┌──

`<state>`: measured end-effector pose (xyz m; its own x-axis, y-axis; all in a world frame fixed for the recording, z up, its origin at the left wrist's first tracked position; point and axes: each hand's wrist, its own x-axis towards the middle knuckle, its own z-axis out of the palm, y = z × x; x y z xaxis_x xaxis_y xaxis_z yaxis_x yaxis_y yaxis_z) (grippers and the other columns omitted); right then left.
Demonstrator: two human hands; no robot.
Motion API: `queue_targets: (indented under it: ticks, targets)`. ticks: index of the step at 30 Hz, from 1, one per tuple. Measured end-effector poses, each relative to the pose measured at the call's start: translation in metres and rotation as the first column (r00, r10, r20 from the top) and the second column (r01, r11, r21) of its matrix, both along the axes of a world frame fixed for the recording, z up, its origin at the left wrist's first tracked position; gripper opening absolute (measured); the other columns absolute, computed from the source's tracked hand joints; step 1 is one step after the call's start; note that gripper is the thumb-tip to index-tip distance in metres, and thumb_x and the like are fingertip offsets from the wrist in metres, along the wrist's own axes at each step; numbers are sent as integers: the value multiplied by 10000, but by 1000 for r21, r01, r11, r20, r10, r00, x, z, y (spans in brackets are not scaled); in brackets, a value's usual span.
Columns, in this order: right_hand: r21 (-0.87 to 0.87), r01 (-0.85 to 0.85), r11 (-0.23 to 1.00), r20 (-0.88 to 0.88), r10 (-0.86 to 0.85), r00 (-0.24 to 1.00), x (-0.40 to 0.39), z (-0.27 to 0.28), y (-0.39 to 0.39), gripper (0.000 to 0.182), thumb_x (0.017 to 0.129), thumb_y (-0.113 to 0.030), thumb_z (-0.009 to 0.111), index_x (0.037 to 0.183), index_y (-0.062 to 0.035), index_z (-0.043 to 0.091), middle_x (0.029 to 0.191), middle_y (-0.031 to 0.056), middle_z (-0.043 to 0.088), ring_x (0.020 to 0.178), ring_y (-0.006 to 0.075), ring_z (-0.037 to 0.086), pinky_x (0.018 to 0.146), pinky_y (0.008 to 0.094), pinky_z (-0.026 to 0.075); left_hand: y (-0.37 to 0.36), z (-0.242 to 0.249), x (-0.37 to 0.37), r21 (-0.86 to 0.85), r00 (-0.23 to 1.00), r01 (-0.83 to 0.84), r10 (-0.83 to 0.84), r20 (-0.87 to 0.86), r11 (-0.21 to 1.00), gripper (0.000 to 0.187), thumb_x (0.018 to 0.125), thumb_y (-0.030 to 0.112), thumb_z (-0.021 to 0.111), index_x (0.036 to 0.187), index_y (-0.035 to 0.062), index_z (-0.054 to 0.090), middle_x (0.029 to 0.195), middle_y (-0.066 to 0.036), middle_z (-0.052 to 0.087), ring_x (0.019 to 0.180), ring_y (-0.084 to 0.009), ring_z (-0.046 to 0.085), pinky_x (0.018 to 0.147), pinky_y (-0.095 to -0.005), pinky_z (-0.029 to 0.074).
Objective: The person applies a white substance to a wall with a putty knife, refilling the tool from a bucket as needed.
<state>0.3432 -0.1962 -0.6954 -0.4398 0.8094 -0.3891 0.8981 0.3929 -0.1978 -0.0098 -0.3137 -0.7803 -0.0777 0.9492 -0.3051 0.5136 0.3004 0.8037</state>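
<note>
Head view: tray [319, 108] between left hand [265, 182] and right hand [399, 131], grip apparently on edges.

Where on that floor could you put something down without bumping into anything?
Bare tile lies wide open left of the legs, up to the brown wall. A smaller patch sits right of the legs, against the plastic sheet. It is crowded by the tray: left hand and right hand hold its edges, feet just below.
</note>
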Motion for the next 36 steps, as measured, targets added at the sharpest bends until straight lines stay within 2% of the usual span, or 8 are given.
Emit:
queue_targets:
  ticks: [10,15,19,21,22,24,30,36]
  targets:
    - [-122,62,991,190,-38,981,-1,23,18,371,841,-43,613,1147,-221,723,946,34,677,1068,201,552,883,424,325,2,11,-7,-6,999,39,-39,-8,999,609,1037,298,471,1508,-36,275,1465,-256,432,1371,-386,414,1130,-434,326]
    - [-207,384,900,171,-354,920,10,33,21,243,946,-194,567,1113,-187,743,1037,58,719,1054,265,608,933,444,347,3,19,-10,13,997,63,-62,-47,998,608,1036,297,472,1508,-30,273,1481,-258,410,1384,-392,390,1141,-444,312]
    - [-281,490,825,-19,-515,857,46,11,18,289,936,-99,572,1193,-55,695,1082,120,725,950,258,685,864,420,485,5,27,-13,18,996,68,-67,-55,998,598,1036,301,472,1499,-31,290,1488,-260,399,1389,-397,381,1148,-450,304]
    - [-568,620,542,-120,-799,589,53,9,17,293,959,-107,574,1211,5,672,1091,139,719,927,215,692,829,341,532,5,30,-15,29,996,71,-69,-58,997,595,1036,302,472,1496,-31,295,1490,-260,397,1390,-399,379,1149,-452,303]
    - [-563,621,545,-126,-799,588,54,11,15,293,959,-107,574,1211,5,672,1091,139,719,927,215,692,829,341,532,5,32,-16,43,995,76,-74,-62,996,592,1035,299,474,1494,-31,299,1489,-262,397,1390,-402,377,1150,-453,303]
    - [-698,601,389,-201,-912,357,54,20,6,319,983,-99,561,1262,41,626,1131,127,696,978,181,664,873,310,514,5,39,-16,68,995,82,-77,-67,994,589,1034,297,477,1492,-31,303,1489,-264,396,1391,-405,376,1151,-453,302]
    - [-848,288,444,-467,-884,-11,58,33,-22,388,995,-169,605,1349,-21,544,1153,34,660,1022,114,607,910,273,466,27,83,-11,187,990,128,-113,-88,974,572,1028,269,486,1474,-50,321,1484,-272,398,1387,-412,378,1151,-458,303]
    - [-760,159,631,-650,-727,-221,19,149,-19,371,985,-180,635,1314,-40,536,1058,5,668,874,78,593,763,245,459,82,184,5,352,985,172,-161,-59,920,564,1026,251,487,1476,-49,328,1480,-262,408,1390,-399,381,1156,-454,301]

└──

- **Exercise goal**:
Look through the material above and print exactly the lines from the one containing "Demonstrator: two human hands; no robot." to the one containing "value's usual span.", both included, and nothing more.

- **Output of the exercise**:
Demonstrator: two human hands; no robot.
Motion API: `queue_targets: (indented under it: ticks, targets)`. ticks: index of the step at 30 Hz, from 1, one per tuple. Measured end-effector poses, each relative to the pose measured at the call's start: translation in metres and rotation as the first column (r00, r10, r20 from the top) and the second column (r01, r11, r21) of its matrix, both along the axes of a world frame fixed for the recording, z up, its origin at the left wrist's first tracked position; gripper opening absolute (measured); the other columns absolute, computed from the source's tracked hand joints; step 1 is one step after the call's start; note that gripper is the thumb-tip to index-tip distance in metres, and thumb_x and the like are fingertip offsets from the wrist in metres, along the wrist's own axes at each step; numbers are sent as integers: the value multiplied by 10000, but by 1000 for r21, r01, r11, r20, r10, r00, x, z, y (spans in brackets are not scaled); in brackets, a value's usual span.

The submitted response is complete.